#### [What this task involves]
Copy out each line of the data that includes the string "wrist".

═══ Supplied material

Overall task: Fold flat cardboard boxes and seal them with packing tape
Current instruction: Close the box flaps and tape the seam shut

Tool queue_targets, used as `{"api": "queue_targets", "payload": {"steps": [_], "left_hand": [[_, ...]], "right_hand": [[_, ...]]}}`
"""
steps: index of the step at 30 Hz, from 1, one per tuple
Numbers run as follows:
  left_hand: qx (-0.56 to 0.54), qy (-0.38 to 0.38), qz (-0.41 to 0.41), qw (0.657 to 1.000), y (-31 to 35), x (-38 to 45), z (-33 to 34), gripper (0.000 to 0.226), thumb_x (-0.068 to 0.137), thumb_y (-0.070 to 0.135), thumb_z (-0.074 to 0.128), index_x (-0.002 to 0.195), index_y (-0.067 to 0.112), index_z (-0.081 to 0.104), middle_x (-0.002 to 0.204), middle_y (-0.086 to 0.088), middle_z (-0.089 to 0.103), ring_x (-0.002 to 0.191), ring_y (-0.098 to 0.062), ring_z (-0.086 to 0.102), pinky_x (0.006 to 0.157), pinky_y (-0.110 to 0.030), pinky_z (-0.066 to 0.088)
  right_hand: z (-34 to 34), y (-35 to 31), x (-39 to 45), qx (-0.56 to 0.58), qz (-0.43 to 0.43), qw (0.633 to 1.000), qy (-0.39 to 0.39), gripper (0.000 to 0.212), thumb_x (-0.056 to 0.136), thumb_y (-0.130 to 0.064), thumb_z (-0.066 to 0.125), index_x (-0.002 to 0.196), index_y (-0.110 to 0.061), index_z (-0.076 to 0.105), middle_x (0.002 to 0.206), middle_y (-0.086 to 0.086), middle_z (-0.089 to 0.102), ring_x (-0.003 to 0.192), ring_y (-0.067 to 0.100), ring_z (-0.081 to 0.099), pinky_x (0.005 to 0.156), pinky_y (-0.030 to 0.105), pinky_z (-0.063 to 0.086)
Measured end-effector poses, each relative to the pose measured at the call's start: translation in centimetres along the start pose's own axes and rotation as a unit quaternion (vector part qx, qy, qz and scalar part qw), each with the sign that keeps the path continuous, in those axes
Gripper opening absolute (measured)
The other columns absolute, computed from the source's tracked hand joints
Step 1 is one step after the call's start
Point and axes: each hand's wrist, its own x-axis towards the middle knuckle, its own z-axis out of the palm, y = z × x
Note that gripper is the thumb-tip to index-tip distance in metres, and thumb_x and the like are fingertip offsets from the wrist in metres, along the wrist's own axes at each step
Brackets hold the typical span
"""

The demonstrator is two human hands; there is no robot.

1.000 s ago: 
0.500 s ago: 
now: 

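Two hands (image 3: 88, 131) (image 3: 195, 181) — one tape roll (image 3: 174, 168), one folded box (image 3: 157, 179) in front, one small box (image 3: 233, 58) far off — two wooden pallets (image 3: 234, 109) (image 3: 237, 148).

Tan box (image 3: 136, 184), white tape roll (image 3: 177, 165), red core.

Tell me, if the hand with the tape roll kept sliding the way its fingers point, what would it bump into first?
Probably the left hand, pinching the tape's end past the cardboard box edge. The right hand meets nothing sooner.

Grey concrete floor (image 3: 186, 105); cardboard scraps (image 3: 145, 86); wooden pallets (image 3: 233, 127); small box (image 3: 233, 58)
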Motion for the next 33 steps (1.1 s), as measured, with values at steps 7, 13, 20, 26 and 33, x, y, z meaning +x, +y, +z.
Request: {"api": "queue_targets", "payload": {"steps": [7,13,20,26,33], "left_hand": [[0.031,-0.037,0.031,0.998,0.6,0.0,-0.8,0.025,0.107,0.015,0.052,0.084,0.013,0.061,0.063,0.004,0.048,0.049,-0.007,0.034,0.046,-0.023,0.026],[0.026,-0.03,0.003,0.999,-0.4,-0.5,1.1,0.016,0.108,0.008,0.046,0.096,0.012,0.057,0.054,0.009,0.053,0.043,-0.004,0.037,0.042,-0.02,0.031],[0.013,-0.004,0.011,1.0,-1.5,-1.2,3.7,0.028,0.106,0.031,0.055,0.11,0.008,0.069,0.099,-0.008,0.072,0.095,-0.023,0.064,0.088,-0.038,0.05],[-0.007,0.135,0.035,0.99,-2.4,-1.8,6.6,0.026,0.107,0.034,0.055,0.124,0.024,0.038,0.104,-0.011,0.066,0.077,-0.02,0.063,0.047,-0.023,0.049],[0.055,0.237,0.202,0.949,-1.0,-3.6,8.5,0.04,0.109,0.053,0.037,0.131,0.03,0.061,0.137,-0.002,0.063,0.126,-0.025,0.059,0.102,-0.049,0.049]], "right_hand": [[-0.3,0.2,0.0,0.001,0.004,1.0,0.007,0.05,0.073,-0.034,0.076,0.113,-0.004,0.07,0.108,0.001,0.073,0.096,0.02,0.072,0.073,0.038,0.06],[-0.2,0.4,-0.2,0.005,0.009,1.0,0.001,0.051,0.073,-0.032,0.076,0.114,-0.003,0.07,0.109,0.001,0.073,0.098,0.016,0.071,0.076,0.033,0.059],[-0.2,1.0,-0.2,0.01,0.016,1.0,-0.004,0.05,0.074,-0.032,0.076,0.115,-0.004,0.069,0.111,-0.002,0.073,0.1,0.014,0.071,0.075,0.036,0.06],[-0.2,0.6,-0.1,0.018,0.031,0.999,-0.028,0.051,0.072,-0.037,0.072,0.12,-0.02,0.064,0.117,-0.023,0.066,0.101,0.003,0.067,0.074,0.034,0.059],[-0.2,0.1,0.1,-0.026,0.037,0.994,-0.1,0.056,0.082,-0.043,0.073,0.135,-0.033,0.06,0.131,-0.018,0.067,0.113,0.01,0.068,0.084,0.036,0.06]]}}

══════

#### [Expected output]
Point and axes: each hand's wrist, its own x-axis towards the middle knuckle, its own z-axis out of the palm, y = z × x
Note that gripper is the thumb-tip to index-tip distance in metres, and thumb_x and the like are fingertip offsets from the wrist in metres, along the wrist's own axes at each step

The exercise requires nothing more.